How do you know?
Do you care?
Not caring is a legitimate answer. You could be happy with sales, with the opportunities a particular gallery is providing you. You might feel the culture of that gallery is alien to you, or maybe intimidating.
There’s no right or wrong answer here, but something to keep in mind when assessing a gallery space. I’ve been to many a gallery, let me tell you, and some places are, well, I guess “chilly” to put it one way. Much of it does depend on the culture of the city and country of course, and I find Toronto to be mostly very friendly, receptive and open to discussion to general visitors.
A private and / or commercial gallery is not in the business of educating or entertaining the public but are in the business of staying in business. I can sympathize and understand that running a gallery business is incredibly complex and risky mix of project management, marketing and especially sales. You don’t have time or energy to cater to “gawkers”. It might be a fair comparison to walking into a Lamborghini and expecting the sales person to hang out with you even though it is obvious there is no chance in hell you can afford this car.

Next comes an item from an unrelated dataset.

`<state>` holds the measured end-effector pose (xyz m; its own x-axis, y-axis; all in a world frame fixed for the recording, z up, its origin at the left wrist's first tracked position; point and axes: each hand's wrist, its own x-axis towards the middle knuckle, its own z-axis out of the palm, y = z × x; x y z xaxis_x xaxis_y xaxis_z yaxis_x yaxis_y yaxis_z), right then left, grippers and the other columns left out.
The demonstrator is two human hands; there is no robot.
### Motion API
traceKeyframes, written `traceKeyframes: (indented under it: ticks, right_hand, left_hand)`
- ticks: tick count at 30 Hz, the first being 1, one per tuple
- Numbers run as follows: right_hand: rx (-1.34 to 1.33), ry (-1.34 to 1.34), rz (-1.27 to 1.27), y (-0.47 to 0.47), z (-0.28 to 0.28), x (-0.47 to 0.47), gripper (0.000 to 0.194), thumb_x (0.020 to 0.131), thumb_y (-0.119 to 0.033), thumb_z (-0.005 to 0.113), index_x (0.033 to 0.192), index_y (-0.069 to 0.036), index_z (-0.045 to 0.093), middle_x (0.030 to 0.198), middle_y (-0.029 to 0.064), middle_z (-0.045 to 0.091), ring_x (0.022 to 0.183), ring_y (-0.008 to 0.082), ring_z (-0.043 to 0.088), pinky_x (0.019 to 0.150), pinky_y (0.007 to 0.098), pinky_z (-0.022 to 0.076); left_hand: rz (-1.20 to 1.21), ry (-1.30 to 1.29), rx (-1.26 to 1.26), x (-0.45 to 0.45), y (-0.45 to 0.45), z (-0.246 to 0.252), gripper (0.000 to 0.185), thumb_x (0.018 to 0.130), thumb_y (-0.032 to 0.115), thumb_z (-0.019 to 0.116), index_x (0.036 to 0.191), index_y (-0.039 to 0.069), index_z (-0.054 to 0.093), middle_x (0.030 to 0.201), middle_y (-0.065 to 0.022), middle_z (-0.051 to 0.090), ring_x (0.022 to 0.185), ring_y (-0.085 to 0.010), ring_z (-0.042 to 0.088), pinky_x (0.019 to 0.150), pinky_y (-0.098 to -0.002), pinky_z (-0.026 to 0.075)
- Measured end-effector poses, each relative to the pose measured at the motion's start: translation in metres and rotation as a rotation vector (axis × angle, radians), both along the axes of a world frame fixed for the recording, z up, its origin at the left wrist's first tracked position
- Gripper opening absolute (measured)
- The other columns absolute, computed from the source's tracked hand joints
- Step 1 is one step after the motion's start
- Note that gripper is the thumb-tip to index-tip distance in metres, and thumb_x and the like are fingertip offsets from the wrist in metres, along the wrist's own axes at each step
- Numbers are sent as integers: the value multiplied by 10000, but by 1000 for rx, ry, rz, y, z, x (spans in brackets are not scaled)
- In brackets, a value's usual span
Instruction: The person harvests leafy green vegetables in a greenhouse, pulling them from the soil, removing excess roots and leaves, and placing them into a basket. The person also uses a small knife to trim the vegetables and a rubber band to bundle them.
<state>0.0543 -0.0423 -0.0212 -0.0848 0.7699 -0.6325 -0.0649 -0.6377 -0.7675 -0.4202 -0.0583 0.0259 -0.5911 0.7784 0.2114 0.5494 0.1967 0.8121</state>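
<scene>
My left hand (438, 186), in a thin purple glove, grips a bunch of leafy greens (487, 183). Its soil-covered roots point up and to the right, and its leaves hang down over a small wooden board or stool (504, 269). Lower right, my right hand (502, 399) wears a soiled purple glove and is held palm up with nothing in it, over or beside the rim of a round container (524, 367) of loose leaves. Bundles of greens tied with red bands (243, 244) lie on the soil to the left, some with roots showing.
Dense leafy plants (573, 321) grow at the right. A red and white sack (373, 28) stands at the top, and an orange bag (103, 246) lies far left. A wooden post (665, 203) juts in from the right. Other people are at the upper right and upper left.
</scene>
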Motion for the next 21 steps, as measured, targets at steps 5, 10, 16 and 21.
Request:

This is the way it used to be, but still is for many of the places that are not very friendly. What I mean by that is that reputation management is a key issue for galleries and artists in social media today, and all those “gawkers” are actually marketing opportunities walking around and can carry your message to their art loving friends. And they can let people know about experiences in which they felt a gallery was rude.
A public and/or academic gallery, on the other hand, has to be held to an even higher standard of service and engagement. However, for me the worst experiences of dealing with bad attitude in a gallery space has come from public galleries as the director / curator personality can tend to directly and profoundly affect the entire gallery culture of a non-profit.